Media ownership affects the way minorities are represented in the British press. Five mainstream companies, News UK, Daily Mail Group, and Reach, Guardian, and Telegraph dominate in the UK newspaper market, while the BBC remains a powerful online source in broadcasting (Ramasubramanian et al., 2017). It is difficult to say that minority groups are widely presented in any of this mainstream British press. The concept of ethnic minorities is often used as a synonym for Black and Asian people, which means that other ethnic groups in Great Britain are homogenized and unseen among faceless immigrants (Cianetti & Lončar, 2018). Minority leaders occasionally appear in the news, but they are either Black or Asian representatives. It means that the visibility of minorities outside the two dominant groups is minimal. Fact Because the overall presence of ethnic groups in the UK mainstream media coverage is almost invisible, it is difficult for the ethnic groups to express and disseminate their personal and social identities.

Among the news with minority content, terrorism is one of the most referred to thematic areas, thus linking minority identities with this issue. The mainstream media is often involved in the stereotyping of minorities and immigrants, who are represented as criminal delinquents (Trebbe et al., 2017). Muslim communities frequently act as terrorists and a threat to national security, while Asian minorities are associated with human trafficking (Cianetti & Lončar, 2018). At the same time, news and articles with a positive description of minority representatives are rare and limited in scope. Such misrepresentation of ethnic groups in the eyes of the rest of British society leads to a distortion of information.

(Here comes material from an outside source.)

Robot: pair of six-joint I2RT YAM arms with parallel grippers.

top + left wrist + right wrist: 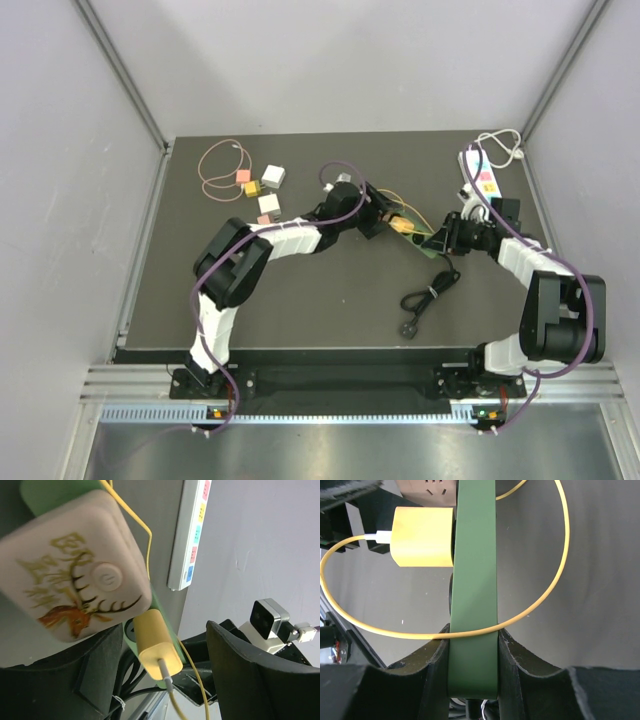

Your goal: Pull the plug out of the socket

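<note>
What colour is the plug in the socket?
Yellow; the plug shows best in the right wrist view.

Left arm (235, 265) and right arm (560, 305): white links, black joints; a purple cable ran along each. Black bases sat just off the table (320, 300) near edge. Right gripper (472, 645) fingers were matte black.

Lit brightly and evenly from overhead in the top view, with only faint, soft shadows on the dark bench (330, 300) and a pale sheen across the metal sheet (330, 450). Sharp throughout, though splayed slightly outward at the frame posts (120, 70) near the corners. Softer from the left wrist: badly out of focus on the close cream casing (75, 565), crisper on the far white power strip (192, 530). Clear and nearly shadowless from the right wrist on the yellow plug (422, 537) and green socket (472, 590); murky black on the right end effector (472, 635) below, blurred in the top left corner.
</note>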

The UK mainstream media can be a powerful enemy to minorities, and its role in perpetuating stereotypes is well documented. Although Islam is the second religion in many Western European countries, they encounter a deep misunderstanding, being associated with violence and fanaticism (Hopkins, 2016). It is often presented in the official media as a threatening, dangerous, anti-government, and alien religion, not as a personal belief. Having studied the image of British Muslims in the media, as well as the forms of their identification by various social groups, it can be said that these representations are not homogeneous (Ahmed & Matthes, 2017). The Muslim position appears on the periphery of the print media, while the bulk of the content is divided between news reports, designs, and categorizations of conservative positions. Although some daily publications, such as the Guardian, sometimes attract Muslim journalists to work, many of them focus only on the primitive question of whether Islam is a progressive and rational or barbaric and irrational religion (Amer & Howarth, 2018). Media coverage of global terrorism tends to indirectly associate this phenomenon with ordinary British Muslims, whose position is now closely monitored.

In recent years, media has changed beyond recognition due to the new communication technologies. This contributes to the development of pluralism, the diverse media representation, expanding the range of information for the public. Further steps should be made to improve the representation of ethnic minorities in the mainstream media. Taking the British policy that guarantees freedom of expression and little interference of the state in media, it cannot have a direct impact on media coverage of minorities (Cianetti & Lončar, 2018). However, it can increase awareness about the importance of just and impartial representation of minorities among media ownerships (Trebbe et al., 2017). In this case, the media will be able to reach more diverse audiences. The policy involvement requires the attention and thorough consideration of media owners to change the representation of minorities in the national mass media.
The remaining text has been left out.